Saturday, April 18, 2009

The Inner Lives of Famous Faces

The Prowler (1951)
directed by Joseph Losey
rating: 4 out of 5 cravats
seen on the screen at The Egyptian Theatre

On the one hand, The Prowler is exactly what James Ellroy says it is, which is what got us into the theater in the first place. "Suffocating, ugly passion" does wonders at the box office, but I remember less about the escalating insanity that compels the principal players towards a ghost town in the desert (the landscape of atom bombs) than the early late-night scenes where the unfortunate object of Van Heflin's affection waits by the radio alone. So, probably, does Ellroy, and so does everyone. They're lush and lonely scenes. Evelyn Keyes' husband is a DJ, and each night he serenades her in his own sonorous, selfish way. When he goes off the air, she turns off the stereo and waits for him.

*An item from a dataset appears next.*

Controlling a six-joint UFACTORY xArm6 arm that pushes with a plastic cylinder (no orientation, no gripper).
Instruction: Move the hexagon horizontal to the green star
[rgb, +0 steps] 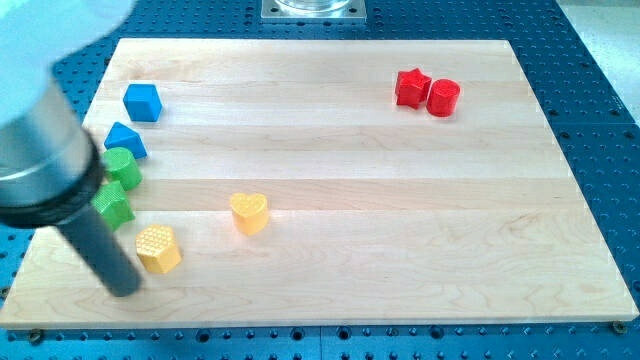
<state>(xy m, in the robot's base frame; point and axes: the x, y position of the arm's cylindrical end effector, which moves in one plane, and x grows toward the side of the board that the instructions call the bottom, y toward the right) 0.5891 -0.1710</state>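
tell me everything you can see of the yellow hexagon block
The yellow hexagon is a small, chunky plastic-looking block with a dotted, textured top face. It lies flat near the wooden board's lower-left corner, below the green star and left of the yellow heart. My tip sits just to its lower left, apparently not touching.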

Their quiet Los Angeles neighborhood, the oddity of empty lots, and the quick transition from a comforting voice to silence renders the possibility that someone outside is looking in both terrible and comforting. There's a hall of fame in movies strictly for the night air in California, from The Big Sleep to Fallen Angel to this. The parallel on both ends - the psychotic and narcotic qualities to The Prowler that wash the senses clean - to the Dream Factory then and now means you never really lose Old Hollywood. One has to embrace the fact that John Huston financed this movie for Keyes even though he'd already divorced her: rapturous, rotted-heart contradictions.

Observe and Report (2009)
directed by Jody Hill
rating: 1 out of 5 cravats
seen on the screen at Grauman's Chinese Theatre

In March, I hadn't heard of Jody Hill. After Eastbound & Down I would follow him anywhere, and an afternoon show at a nearly empty Chinese Theatre seemed like an easy enough campaign on paper. There's no point in mincing words. I didn't like Observe and Report. It's mean-spirited, confused, and cruel. But I'm willing to try and give Hill the benefit of the doubt.

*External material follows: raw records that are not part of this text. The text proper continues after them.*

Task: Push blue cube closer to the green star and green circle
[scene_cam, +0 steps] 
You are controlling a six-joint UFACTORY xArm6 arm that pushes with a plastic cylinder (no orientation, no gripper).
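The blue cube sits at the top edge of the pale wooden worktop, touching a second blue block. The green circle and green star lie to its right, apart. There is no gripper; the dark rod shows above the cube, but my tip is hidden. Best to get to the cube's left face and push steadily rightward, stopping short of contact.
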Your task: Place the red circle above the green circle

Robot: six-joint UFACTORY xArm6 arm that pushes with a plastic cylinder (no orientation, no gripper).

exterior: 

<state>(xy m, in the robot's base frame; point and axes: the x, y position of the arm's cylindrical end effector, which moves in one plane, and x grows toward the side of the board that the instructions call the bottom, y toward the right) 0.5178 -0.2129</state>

When David Gordon Green went to Hollywood, Hill - his classmate - stayed behind. For ten years, he went to the movies in North Carolina and watched whatever it was that Ben Stiller and Will Ferrell starred in. "These are funny," Hill would think, but they could be funnier, and more violent, with lots more swearing. When Knocked Up came out, I like to think that Hill, like me, couldn't move past that most ridiculous of premises - the beauty and the slob - and that, very possibly, he turned to Danny McBride or Ben Best and said, "That would never happen in real life." In real life, it wouldn't be funny if Seth Rogen got Katherine Heigel drunk and then had sex with her, because she'd need to have a lot to drink to do it, and Knocked Up - which never mentions the word "abortion" - never mentions the word "rape" either.

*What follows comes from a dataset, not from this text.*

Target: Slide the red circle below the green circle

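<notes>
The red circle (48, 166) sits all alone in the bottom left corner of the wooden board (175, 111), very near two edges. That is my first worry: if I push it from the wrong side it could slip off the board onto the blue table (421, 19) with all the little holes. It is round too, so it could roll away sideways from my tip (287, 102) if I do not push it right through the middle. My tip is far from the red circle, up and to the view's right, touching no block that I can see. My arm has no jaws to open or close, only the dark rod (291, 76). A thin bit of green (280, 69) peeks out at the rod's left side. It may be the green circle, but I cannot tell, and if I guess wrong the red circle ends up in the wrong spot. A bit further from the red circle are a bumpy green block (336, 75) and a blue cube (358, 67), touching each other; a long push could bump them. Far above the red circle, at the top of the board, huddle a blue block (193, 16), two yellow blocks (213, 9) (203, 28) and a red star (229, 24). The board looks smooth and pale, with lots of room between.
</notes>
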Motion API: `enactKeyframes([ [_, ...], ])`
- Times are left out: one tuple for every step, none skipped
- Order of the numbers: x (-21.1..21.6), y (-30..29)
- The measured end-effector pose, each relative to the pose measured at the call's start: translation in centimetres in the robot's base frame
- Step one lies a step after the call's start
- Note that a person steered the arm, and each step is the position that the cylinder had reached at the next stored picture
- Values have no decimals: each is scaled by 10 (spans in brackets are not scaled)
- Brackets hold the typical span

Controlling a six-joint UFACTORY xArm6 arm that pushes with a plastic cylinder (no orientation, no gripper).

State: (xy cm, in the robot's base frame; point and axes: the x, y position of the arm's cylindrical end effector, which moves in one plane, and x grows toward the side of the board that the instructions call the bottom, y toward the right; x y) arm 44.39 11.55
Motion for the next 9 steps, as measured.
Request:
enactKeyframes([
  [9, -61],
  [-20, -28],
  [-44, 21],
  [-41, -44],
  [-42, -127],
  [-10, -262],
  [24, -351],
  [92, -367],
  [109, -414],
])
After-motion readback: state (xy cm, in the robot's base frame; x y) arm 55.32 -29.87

Flush from the success of The Foot Fist Way (apparently Eastbound & Down got underway after O & R), Hill gets to make his Hollywood movie. He casts Seth Rogen (probably because he has to, but it fits), and all the things Hill's been thinking about for ten years become manifest in one very horrible moment: a rape scene. He wants his comedy to be different, he thinks - he throws around Taxi Driver in interviews - but when the moment comes, he pulls his punch. It would be worse if Anna Farris, passed out on her bed with vomit on the pillow, said nothing; what she says doesn't change anything, but it lessens the blow of what we've just realized we're watching. I made it through the rest of the movie this way, when I might have walked out instead.

But even if I'm right - if a nod is as good as a wink to blind Judd Apatow - I can still feel a little sick just having written those last two paragraphs. I don't have to like Observe and Report, and I don't.